Para o diretor dos cursos de mestrado e doutorado em Gestão Urbana da Pontifícia Universidade Católica do Paraná (PUC-PR), Fábio Duarte, Curitiba é a cidade dos negócios. ''Na década de 80 a Capital atraiu as grandes empresas com seus executivos e pessoal de fora. Nos últimos anos, vemos a formação acadêmica cada vez mais forte. Estamos nos transformando em um pólo de negócios'', avalia.
Juraci Barbosa Sobrinho, presidente da Agência Curitiba de Desenvolvimento S/A, empresa de economia mista ligada à prefeitura e federações de indústria e comércio, acredita que a Capital está se tornando aos poucos uma ''tecnópolis''. ''Curitiba está passando pelo seu terceiro ciclo de desenvolvimento e cada vez mais podemos ver uma caracterização como pólo de tecnologia. As empresas encontram aqui um ambiente favorável com boa mobilidade, custo de vida compatível, mão-de-obra especializada, conectividade plena e incentivos fiscais.'' Segundo ele, nas 55 instituições de ensino superior de Curitiba, 43% dos cursos ofertados estão na área de tecnologia.
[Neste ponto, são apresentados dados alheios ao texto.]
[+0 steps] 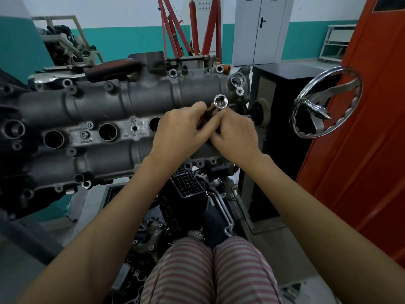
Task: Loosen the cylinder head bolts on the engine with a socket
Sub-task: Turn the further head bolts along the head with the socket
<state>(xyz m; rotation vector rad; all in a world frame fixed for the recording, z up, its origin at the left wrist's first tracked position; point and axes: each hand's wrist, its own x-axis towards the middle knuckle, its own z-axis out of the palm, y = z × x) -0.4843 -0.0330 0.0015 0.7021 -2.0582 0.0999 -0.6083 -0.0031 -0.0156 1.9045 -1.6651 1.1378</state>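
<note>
Now gripping socket point(221, 101) with both hands over engine point(114, 119).
Left hand point(177, 128) and right hand point(235, 133) curled round tool; open end facing up.

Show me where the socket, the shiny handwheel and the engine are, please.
socket point(221, 101): head view, on its open round mouth.
handwheel point(306, 132): head view, on its lower rim.
engine point(92, 102): head view, on its grey upper casing.
</note>
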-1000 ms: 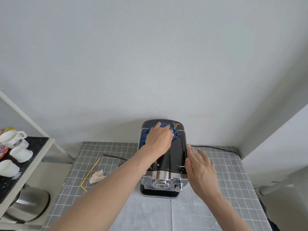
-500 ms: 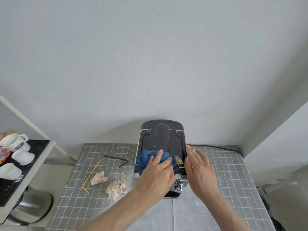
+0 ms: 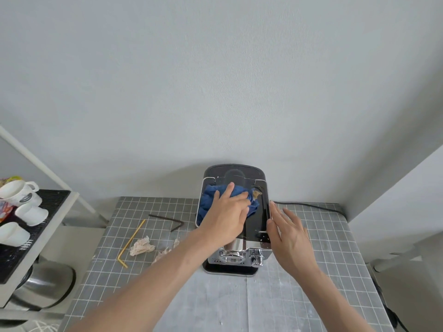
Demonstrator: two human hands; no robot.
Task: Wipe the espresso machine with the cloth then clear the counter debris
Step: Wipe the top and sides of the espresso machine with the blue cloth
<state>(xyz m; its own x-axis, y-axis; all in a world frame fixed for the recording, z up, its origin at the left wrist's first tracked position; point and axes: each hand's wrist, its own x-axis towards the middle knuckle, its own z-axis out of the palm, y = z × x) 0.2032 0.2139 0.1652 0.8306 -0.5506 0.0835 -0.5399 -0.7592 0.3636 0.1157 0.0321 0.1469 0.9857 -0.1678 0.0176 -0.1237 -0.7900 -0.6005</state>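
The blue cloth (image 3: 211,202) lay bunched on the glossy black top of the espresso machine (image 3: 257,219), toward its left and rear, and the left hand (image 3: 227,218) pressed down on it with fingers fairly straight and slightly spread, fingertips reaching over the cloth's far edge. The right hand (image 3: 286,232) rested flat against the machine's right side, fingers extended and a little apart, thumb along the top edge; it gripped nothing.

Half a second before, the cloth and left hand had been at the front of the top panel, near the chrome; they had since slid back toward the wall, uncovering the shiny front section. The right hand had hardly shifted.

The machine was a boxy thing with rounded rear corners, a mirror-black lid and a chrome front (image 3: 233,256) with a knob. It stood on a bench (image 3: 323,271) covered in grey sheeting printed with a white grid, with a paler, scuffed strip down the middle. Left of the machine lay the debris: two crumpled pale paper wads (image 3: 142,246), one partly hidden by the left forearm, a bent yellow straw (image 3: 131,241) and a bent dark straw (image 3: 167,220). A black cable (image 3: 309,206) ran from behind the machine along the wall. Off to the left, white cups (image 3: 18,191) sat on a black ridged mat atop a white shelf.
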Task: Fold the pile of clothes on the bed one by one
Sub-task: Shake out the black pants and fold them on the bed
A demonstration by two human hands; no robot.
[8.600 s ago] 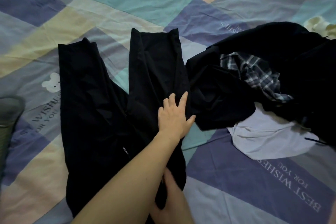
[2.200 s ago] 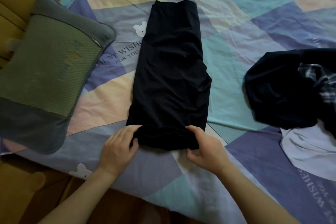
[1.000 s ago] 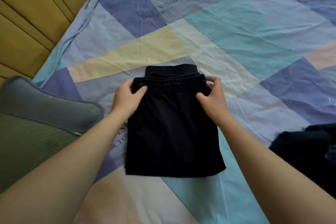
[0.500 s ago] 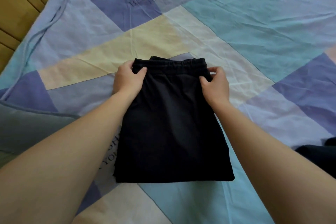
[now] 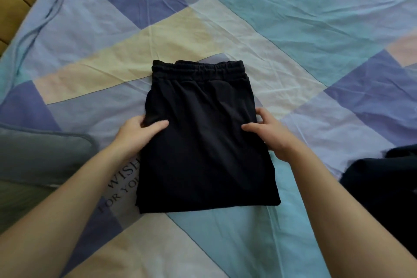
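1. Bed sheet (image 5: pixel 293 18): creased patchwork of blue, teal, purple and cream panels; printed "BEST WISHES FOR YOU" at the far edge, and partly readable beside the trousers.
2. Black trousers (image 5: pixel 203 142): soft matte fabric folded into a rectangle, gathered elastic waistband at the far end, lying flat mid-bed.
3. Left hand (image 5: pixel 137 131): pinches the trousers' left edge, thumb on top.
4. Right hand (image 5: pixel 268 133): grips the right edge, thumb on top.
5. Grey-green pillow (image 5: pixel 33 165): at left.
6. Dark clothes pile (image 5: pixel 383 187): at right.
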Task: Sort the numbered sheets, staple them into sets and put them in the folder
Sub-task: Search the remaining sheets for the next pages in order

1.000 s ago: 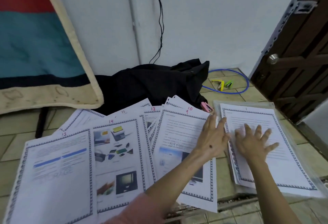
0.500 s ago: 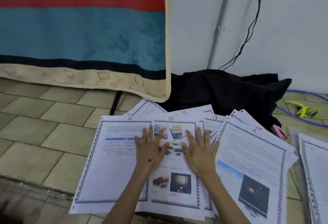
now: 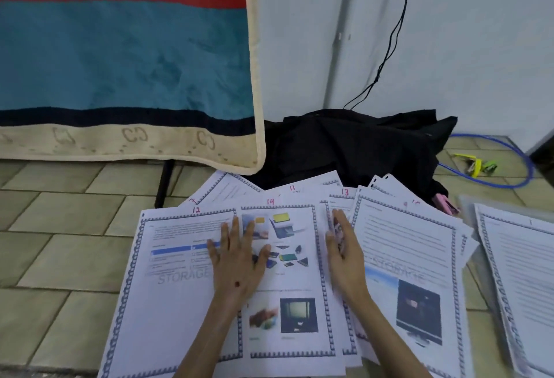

Na opinião de Rosa Moura, pesquisadora do Instituto Paranaense de Desenvolvimento Econômico e Social (Ipardes), a verdadeira vocação curitibana é ser uma cidade que oferece serviços avançados. ''Esses serviços vão desde a medicina, ensino superior e consultorias altamente especializados às grandes redes de supermercados, hotéis e restaurantes sofisticados'', aponta. Segundo a pesquisadora, a cidade está se qualificando para a rede mundial. ''Ela pode hoje receber executivos internacionais'', comenta.
Marketing
Capital ecológica, capital social, modelo de sistema de transporte coletivo. Foram alguns dos títulos que Curitiba já emplacou. Mas, será que os slogans ainda refletem a realidade? Para Fábio Duarte, esses títulos foram construídos, mas não foram mantidos. ''Para ser considerada a capital ecológica, foi feito um grande trabalho de marketing. Alguns programas e a exuberância dos nossos parques colaboraram para fixação da ideia.'' Com relação ao sistema de transporte, Duarte acredita que Curitiba ficou para trás se comparada com outras grandes cidades do mundo.